Molte start-up italiane investono poco in innovazione tecnologica e in protezione della proprietà intellettuale. Anche a causa dei forti vincoli finanziari, che il decreto legge sulla crescita si propone di allentare. Mancano però le opportunità che possono derivare dai brevetti inutilizzati.

BENEFICI PER START-UP

Le start-up innovative hanno uno spazio notevole nella legge di conversione n. 221/2012 del decreto legge 179/2012, il cosiddetto “decreto sviluppo bis”. Ciò è giustificato dal loro potenziale contributo alla crescita economica. (1) Ma poche sopravvivono o crescono tanto da raggiungere una dimensione globale. Sopravvivenza e crescita delle start-up dipendono soprattutto da due fattori: (a) innovazione e protezione della proprietà intellettuale; (b) capacità di attirare capitale finanziario.
Il decreto li affronta entrambi con strumenti che andrebbero definiti meglio alla luce di diverse forme di fallimento di mercato.
Nel decreto, i brevetti sono un requisito per ottenere i benefici destinati alle start-up innovative.
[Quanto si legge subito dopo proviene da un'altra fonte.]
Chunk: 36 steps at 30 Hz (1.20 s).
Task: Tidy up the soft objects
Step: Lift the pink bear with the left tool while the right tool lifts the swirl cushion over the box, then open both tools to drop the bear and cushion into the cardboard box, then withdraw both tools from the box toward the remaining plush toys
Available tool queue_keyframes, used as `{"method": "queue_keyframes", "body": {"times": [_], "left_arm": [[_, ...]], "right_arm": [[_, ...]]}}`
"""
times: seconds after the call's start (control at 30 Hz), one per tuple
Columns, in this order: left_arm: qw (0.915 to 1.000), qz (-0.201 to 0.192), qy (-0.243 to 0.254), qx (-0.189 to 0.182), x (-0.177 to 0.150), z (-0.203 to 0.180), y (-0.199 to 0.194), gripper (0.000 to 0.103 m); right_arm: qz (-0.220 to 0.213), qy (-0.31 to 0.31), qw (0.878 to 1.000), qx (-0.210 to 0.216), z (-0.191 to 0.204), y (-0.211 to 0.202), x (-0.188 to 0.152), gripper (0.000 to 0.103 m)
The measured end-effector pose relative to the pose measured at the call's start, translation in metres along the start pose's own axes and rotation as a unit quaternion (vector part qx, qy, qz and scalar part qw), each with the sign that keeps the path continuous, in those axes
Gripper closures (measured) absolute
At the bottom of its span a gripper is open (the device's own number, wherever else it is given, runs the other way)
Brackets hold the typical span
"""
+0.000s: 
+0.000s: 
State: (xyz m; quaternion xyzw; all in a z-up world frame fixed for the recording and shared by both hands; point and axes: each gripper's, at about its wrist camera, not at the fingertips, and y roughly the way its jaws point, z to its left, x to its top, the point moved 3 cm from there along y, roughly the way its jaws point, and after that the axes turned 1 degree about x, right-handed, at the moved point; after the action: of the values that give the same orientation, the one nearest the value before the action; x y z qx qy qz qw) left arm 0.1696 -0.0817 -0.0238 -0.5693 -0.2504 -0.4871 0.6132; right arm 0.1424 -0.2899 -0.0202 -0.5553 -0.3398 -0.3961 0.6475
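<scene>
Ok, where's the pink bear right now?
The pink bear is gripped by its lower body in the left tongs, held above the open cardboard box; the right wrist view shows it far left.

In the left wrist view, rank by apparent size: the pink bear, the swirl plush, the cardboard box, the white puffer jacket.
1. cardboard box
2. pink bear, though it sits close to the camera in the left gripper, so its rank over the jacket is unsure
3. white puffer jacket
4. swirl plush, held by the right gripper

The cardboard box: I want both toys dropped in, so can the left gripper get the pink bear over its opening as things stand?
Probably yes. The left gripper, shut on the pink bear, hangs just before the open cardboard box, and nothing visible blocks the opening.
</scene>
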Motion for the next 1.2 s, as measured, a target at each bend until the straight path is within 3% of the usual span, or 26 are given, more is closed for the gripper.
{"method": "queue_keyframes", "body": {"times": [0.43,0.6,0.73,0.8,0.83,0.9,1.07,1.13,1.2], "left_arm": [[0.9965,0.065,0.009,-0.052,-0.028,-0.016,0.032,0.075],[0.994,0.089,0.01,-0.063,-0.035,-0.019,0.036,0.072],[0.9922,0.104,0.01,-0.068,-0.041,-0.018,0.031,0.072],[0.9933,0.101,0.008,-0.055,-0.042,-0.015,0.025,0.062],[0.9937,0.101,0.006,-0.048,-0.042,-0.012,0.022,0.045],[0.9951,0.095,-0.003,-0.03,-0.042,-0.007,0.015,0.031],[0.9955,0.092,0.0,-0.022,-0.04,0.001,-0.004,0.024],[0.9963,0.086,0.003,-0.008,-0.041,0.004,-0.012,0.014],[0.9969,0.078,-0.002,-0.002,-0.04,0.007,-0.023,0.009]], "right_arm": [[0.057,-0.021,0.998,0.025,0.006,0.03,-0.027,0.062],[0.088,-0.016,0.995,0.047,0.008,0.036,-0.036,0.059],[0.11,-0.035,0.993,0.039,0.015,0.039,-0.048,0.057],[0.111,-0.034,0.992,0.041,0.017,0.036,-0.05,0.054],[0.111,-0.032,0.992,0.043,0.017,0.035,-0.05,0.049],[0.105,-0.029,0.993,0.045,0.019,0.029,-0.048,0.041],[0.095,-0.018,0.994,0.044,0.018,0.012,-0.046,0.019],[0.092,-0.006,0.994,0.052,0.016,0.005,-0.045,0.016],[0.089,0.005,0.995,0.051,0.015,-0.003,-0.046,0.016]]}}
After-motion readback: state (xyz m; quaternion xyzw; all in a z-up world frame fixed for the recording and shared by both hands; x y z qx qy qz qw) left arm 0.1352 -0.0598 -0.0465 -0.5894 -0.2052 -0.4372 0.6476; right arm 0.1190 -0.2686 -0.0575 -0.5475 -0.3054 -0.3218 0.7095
E hanno un valore segnaletico verso investitori e altri stakeholder che devono valutare un nuovo progetto imprenditoriale in condizioni di elevata incertezza e asimmetria informativa. È poco probabile, però, che il decreto sviluppo da solo possa spingere le start-up a brevettare. Il valore della protezione legale dell’innovazione è scarsamente riconosciuto dalle imprese italiane: Nel 2011 l’Italia ha registrato un numero di domande di brevetti europei pari al 15 per cento di quelli della Germania e al 41 per cento della Francia (www.epo.org). Sono i costi e i tempi di concessione a costituire una barriera alla richiesta di brevetti europei, specialmente per le start-up. Tuttavia, lo stesso decreto prevede la possibilità che queste imprese prendano in licenza tecnologie esistenti.
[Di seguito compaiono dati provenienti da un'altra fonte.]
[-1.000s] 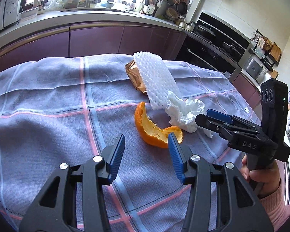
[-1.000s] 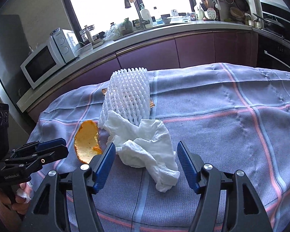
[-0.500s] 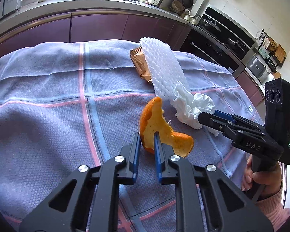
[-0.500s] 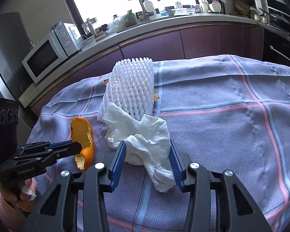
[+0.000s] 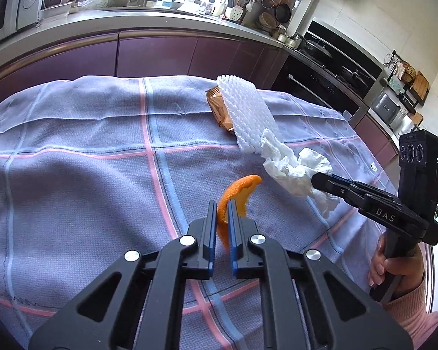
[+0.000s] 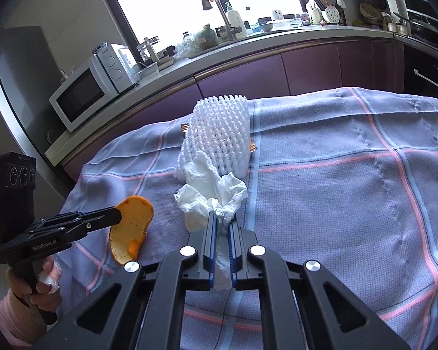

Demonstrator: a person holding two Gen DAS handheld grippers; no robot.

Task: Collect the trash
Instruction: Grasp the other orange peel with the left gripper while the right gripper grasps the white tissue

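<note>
My left gripper is shut on an orange peel and holds it above the checked cloth; the peel also shows in the right wrist view. My right gripper is shut on a crumpled white tissue, also seen in the left wrist view. Behind the tissue lies a white foam fruit net on top of a brown wrapper, mostly hidden in the right wrist view.
The table is covered by a purple-blue cloth with pink and blue lines. Beyond it runs a kitchen counter with a microwave, a sink tap and utensils. An oven stands at the right.
Both grippers have closed: the left one on the orange peel, the right one on the tissue. Both pieces have been lifted off the cloth.
</note>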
NUOVI BREVETTI O USO DI BREVETTI ESISTENTI

Secondo un’indagine condotta dal progetto europeo InnoST su un campione di 22.533 brevetti Epo, il 36 per cento circa di quelli di cui sono proprietari imprese e centri di ricerca pubblica italiani nel periodo 2003-2005 non vengono utilizzati. (2) La percentuale è maggiore per le grandi imprese (oltre i 250 addetti) e i centri di ricerca pubblica. Probabilmente molti, e specialmente in alcuni settori, rimangono inutilizzati per motivi strategici (per esempio, bloccare brevetti concorrenti). (3) Ma il 33 per cento circa di quelli inutilizzati è costituito da “brevetti dormienti”, che per esempio non vengono usati per mancanza di risorse complementari.
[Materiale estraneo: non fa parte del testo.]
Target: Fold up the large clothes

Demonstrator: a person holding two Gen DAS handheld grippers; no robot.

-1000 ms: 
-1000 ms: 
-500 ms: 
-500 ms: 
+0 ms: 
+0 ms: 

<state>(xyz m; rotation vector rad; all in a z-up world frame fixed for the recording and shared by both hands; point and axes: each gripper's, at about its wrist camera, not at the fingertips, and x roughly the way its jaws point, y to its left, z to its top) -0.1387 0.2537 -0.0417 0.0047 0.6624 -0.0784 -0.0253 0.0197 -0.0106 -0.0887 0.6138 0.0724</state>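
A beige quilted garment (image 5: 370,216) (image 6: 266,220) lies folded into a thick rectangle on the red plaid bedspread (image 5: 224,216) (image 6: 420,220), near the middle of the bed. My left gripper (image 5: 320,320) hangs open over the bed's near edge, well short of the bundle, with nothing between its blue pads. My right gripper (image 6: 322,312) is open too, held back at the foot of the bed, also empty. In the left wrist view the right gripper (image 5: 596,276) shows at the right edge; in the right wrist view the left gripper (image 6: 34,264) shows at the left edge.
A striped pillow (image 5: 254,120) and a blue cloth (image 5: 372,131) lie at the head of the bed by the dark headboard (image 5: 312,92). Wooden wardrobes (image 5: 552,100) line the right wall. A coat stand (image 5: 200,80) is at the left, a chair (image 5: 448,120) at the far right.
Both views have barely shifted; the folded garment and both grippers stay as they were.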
I proprietari potrebbero dare in licenza o vendere a start-up parte dei brevetti inutilizzati, quelli con opportunità di mercato. Ma le forme di trasferimento tecnologico sono limitate dall’inefficienza del mercato delle tecnologie. (4) I costi, molto elevati, di ricerca e di esecuzione delle transazioni possono essere contenuti dal ricorso a mercati online (per esempio, Ip Auctions GmbH e Yet2.com). A chi offre tecnologia di solito è richiesto il pagamento di una quota di accesso e il rilascio di informazioni sulla tecnologia: serve a moderare i problemi di selezione avversa accentuati da internet. (5) D’altra parte, pagando un “biglietto di accesso” i proprietari di brevetti inutilizzati possono esplorare nuove opportunità di business o recuperare costi di brevettazione.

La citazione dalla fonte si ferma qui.